Ahmed Kamel – Egypt Daily News

Egypt’s non-oil private sector recorded its strongest quarterly performance in more than five years at the end of 2025, according to the latest Purchasing Managers’ Index (PMI) data released by S&P Global, signaling a sustained improvement in business conditions after a prolonged period of weakness.

The PMI stood at 50.2 points in December 2025, down slightly from 51.1 in November, which marked a 61-month high. Despite the modest decline, the index remained above the 50-point threshold that separates contraction from expansion for the second consecutive month, indicating continued improvement in operating conditions across the non-oil economy.

S&P Global said December’s reading represents only the second consecutive improvement in more than five years. Historically, a PMI level of around 50.2 has been associated with annual real GDP growth of close to 5 percent. The survey data were collected between December 4 and 15, and the index is seasonally adjusted, with readings above 50 signaling monthly expansion.

The report showed that business conditions continued to improve on the back of rising new orders for a second straight month, leading to a modest expansion in output. However, the pace of growth slowed compared with November. Manufacturing and construction sectors recorded increases in production, while wholesale and retail trade and services experienced a decline, highlighting uneven momentum across the economy.

Improved demand and output encouraged non-oil firms to increase purchasing activity for the first time in ten months, a development viewed by analysts as a sign of growing confidence. At the same time, some companies reported supplier shortages, contributing to a third consecutive monthly decline in input inventories.

Employment, however, remained a weak spot. The survey indicated a renewed decline in staffing levels in December, with many firms citing difficulties in replacing employees who had left their jobs. Although the drop in employment was the sharpest in 13 months, it remained relatively moderate overall.

On the cost side, input price pressures stayed below their long-term average, despite ticking up slightly from November’s record low. Companies reported higher costs for items such as fuel, cement and wages, but these increases translated into only marginal rises in average selling prices, suggesting that inflationary pressures remain contained.

David Owen, Chief Economist at S&P Global Market Intelligence, said Egyptian businesses ended 2025 on a stronger footing. He noted that when December’s results are combined with data from October and November, they point to the best quarterly performance since the final quarter of 2020.

Owen attributed much of the recent strength to improving demand conditions, supported by easing inflationary pressures in the Egyptian economy.

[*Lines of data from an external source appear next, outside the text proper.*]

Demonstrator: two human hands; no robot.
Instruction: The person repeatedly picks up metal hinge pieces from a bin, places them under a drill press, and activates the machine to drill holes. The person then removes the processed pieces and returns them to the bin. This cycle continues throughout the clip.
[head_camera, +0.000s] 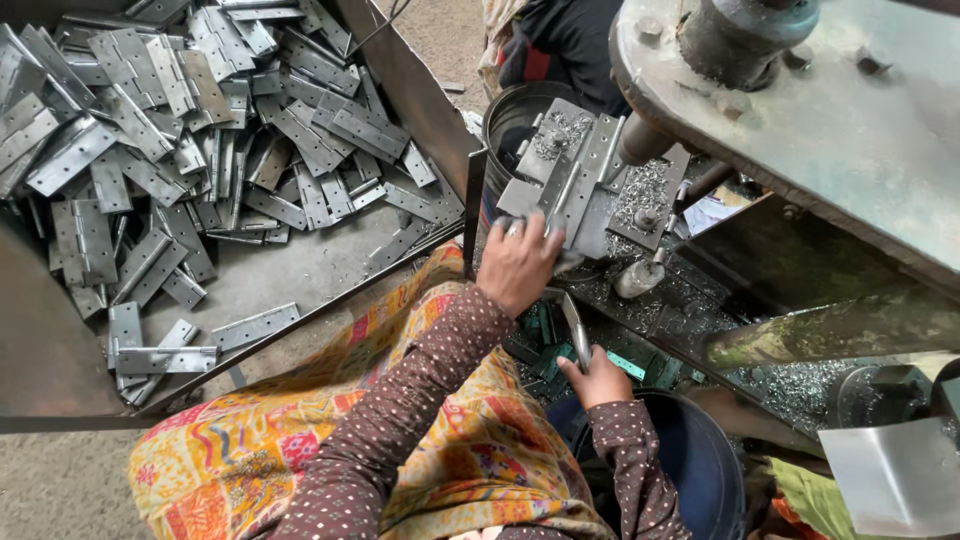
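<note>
My left hand (518, 262) reaches forward and grips a grey metal hinge (572, 190) lying on the work plate of a drilling machine, under its spindle (642, 140). Metal shavings cover the plate around the hinge. Lower down, my right hand (597, 380) is closed around a slim metal lever (576, 330) that rises from the machine's base. Both arms wear brown dotted sleeves.
A large metal tray (300, 270) at the left holds a heap of several grey hinges (150, 140). A dark steel bucket (515, 115) stands behind the plate, a blue bucket (700, 460) below my right hand. The machine's heavy head (830, 110) overhangs at right. Another person's dark clothing (560, 45) shows at top.
</note>
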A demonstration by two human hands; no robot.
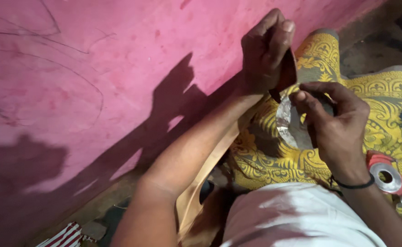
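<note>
Seated beside a pink wall [95, 68], I work with both hands over my lap, which is draped in a yellow patterned cloth [384, 100]. My left hand [265, 50] is raised near the wall, its grip closed on a dark curved strip [287, 73]: the thumb and forefinger pinch the strip's upper end while it bends down past the palm. My right hand [336, 121] sits just below and to the right, its thumb and forefinger drawn together at the strip's lower end, grip clamped there as far as I can tell, the fingertips nearly touching my left hand. Beneath both hands, resting on the yellow cloth, lies a shiny silver piece of foil-like material [289, 126], partly hidden by my right fingers. A thin dark band [354, 185] circles my right wrist. Just beside that wrist, on the cloth, sits a red roll with a silver face and a round hole at its middle [386, 176]. A pale garment [297, 215] covers my body at the lower edge, and a red-and-white striped fabric [66, 235] shows on the floor near the foot of the wall, well apart from my hands. My arms cast long shadows across the pink paint.
</note>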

This environment, he said, has allowed both businesses and consumers to spend with greater confidence. The return to growth in input purchasing for the first time in nearly a year also suggests that the recovery is becoming more broad-based.

At the same time, he cautioned that the overall improvement in business conditions was weaker in December than in the previous month, urging caution in interpreting the momentum. Persistent uncertainty at both the domestic and global levels has led many companies to remain guarded in their outlook for the months ahead.

S&P Global emphasized that PMI data are released more quickly than official GDP figures, making them a valuable leading indicator of economic activity. As such, the latest readings provide early evidence that Egypt’s private sector entered 2026 with greater resilience, even as challenges and risks continue to shape the broader economic landscape.